TASK REQUIREMENTS. Set the material down again exactly, line by line, skipping each picture.

DATA PROVIDED.
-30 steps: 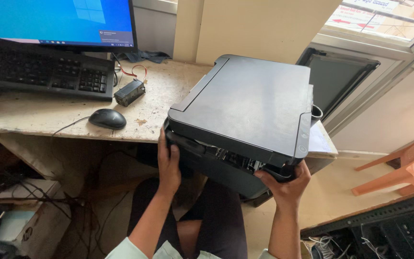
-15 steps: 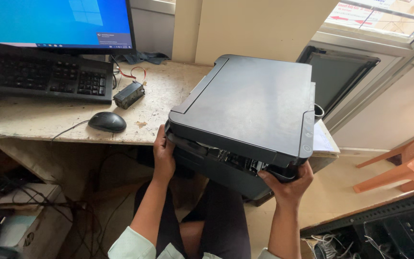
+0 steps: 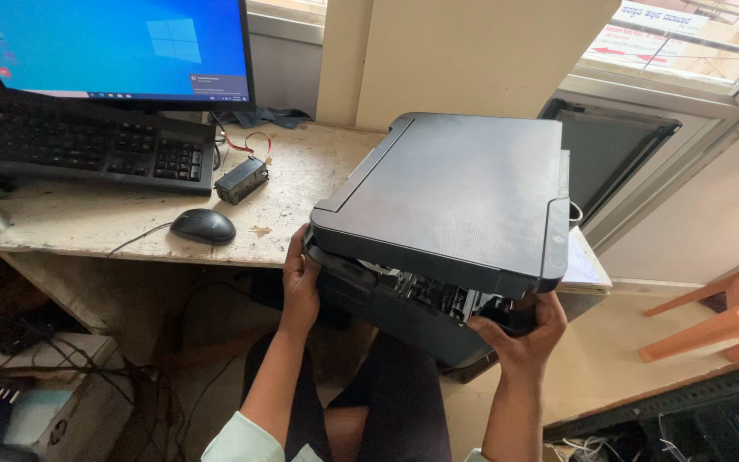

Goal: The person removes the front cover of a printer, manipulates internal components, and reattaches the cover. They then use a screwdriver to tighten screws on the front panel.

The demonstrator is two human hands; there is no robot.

RESULT.
-30 steps: 
-15 steps: 
+0 steps: 

Goal: The person removes the front cover of a printer, manipulates internal components, and reattaches the cover. They then use a screwdriver to tighten screws on the front panel.

The demonstrator is two human hands; there is no robot.

The output requires no further additions.